La lumière sur les docks (d’autres horizons), par Arnaud Maïsetti


Soit la phrase : « L’aurore ose quand elle se lève. »

Soit cette lumière du soir en sortant du théâtre de la Joliette il y a deux jours à l’endroit précis où elle touche le sol (je suis là), à l’endroit même où étaient les anciens docks (on les a démolis pour bâtir un centre commercial), la mer vient battre et je la regarde.

Soit la suite de la phrase : « Tenter, braver, persister, persévérer, être fidèle à soi-même, prendre corps à corps le destin, étonner la catastrophe par le peu de peur qu’elle nous fait ».

Soit la phrase en moi qui revient les jours suivants, étonner la catastrophe – et comme elle résonne ce midi tandis que sonne lentement le glas à l’église toute proche, et qu’il fait si beau.

Soit la voix de l’homme à la radio qui vient de dire : « Nouvelle tragédie en Méditerranée : une centaine de morts en mer » – ce chiffre incertain qui dit tout de la désinvolture et rien de la tragédie : mais sans doute la tragédie est là, dans la désinvolture à compter l’imprécision des chiffres et s’en croire préserver. 

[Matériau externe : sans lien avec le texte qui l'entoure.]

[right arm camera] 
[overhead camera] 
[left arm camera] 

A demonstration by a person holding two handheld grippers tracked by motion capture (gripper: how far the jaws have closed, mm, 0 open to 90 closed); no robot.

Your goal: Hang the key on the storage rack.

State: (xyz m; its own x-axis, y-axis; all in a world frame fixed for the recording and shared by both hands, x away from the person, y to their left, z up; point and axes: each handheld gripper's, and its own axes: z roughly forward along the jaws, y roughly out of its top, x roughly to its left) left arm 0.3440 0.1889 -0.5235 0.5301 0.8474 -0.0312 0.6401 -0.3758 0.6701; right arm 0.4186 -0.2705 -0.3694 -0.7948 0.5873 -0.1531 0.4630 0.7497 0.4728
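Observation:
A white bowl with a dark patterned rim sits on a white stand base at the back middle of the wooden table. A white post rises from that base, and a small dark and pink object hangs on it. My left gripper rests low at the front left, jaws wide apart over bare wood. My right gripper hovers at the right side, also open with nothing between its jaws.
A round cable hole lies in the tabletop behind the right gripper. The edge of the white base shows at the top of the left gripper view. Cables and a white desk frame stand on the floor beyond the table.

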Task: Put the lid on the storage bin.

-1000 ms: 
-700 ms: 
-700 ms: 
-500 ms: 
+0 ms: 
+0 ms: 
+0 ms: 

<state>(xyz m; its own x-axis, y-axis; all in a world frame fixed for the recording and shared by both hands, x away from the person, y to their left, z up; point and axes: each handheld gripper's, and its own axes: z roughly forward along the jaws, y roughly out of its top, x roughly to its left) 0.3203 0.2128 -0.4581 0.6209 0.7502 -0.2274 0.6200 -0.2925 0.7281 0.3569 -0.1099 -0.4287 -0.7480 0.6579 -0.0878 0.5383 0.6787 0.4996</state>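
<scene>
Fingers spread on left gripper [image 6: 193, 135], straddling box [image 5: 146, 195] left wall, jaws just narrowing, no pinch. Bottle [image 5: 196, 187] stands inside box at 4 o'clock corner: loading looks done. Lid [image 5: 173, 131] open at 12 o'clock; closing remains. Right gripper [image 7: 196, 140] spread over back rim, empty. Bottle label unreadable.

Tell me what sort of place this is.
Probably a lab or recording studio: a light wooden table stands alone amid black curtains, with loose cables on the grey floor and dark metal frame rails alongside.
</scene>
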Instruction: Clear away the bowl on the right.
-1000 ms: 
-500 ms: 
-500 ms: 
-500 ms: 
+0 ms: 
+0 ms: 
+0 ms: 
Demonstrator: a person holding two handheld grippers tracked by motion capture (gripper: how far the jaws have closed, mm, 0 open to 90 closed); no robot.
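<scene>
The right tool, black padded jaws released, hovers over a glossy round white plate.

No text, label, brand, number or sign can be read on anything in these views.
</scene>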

Soit la suite de la phrase : « tantôt affronter la puissance injuste, tantôt insulter la victoire ivre, tenir bon, tenir tête ; voilà l’exemple dont les peuples ont besoin, et la lumière qui les électrise ».

Soit le malstrom d’émotions et de signes qui ne convergent que vers la catastrophe – et qui pourtant nous tient encore debout, seul comme de la lumière tombée au pied des docks où jadis on déchargeait l’Afrique entière.

Soit Joseph Conrad ici même qui prit le bateau pour le monde – et qui ne savait pas encore qu’il aurait le mal de mer pendant vingt ans : et cette image se mêle à tout le reste comme le chiffre secret de notre appartenance au passé.

Soit d’autres images encore qui forment une matière de vie en suspens : on voudrait retenir seulement les grandes masses en mouvements dans les profondeurs, et on n’écume que la surface : à cette surface même pourtant on prend l’air qu’il faut pour aller loin en nous, et lancer les bras sur la mer pour s’approcher des rivages et des horizons qu’on repousse à mesure qu’on avance vers eux.

Soit d’autres images encore et d’autres lumières qui seraient capables de nommer ce présent impossible et finiraient par fabriquer une semaine entière : mais il faudrait pour cela raconter la lumière qu’il faisait quand la lumière tombait chaque soir.

Soit finalement la fin de la phrase de ces Misérables qui sont nos frères d’armes des siècles passés et à venir : « Le même éclair formidable va de la torche de Prométhée au brûle-gueule de Cambronne ».

Soit le mot de Cambronne jeté aux soldats comme on le jetterait à cette vie pour pouvoir lui survivre : et cette ultime pensée alors : que le geste le plus fou et le plus sauvage qu’on pourrait faire ici-bas pour insulter l’ordre réel des choses serait de donner naissance à un enfant qui recouvrirait tout de ses cris dans lesquels on puiserait peut-être la beauté du monde.